**Data for the task**.
=-=-=
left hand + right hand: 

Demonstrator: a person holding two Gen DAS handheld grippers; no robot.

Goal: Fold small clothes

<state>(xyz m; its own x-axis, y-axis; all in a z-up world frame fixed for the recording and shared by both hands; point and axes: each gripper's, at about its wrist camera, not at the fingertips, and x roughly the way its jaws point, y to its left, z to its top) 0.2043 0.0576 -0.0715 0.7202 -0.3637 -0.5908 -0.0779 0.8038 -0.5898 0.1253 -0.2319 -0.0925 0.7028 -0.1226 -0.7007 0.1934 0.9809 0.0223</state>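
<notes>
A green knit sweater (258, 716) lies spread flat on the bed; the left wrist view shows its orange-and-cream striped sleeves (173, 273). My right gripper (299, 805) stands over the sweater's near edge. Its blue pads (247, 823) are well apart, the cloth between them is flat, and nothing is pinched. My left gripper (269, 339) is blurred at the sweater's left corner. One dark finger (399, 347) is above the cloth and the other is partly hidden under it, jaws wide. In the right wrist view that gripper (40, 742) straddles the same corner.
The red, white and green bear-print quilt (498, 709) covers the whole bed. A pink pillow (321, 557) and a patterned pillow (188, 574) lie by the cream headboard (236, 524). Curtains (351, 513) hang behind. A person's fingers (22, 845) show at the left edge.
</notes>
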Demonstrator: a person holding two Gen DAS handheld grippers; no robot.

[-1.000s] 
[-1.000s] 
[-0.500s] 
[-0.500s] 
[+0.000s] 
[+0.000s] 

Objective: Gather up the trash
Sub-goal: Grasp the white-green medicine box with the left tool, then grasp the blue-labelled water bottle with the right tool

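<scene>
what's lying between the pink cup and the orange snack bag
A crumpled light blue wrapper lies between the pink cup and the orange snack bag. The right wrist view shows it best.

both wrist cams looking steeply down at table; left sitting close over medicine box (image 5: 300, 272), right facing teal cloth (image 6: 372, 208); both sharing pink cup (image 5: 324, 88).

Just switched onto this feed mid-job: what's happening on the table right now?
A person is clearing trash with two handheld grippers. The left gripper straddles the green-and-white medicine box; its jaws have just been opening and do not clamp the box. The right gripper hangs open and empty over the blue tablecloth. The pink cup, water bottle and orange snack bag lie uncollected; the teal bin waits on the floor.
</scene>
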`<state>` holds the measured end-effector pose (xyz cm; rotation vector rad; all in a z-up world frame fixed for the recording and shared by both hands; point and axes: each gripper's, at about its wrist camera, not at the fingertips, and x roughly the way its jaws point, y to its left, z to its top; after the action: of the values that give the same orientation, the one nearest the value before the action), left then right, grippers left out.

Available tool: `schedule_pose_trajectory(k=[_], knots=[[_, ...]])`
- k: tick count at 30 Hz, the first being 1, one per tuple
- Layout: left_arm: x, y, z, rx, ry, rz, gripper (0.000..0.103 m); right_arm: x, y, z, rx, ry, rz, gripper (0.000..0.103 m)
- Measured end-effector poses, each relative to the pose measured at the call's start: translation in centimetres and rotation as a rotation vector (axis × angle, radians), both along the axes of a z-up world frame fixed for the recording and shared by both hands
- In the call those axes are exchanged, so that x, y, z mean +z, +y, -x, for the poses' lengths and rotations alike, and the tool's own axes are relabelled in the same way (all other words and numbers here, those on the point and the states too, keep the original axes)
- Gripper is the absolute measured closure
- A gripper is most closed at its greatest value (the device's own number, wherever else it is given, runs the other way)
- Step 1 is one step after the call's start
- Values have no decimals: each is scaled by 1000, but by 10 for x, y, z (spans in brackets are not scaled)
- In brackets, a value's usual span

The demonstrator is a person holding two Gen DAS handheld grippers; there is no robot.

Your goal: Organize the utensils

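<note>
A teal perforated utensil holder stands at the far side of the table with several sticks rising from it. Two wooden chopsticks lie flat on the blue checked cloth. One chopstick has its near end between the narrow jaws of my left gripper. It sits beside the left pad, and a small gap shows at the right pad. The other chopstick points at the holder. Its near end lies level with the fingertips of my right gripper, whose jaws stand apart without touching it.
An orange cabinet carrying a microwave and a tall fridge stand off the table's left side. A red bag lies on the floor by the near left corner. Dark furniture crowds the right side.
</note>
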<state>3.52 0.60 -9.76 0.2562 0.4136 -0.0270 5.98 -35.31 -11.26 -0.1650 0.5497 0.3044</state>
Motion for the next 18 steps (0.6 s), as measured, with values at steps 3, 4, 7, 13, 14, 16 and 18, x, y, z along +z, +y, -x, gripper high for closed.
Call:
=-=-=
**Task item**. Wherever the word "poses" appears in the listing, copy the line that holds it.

**Solved problem**.
- Measured end-effector poses, each relative to the pose measured at the call's start: translation in centimetres and rotation as a rotation vector (axis × angle, radians), both along the axes of a z-up world frame fixed for the recording and shared by both hands
- In the call those axes are exchanged, so that x, y, z mean +z, +y, -x, for the poses' lengths and rotations alike, and the tool's own axes are relabelled in the same way (all other words and numbers here, those on the point and the states too, keep the original axes)

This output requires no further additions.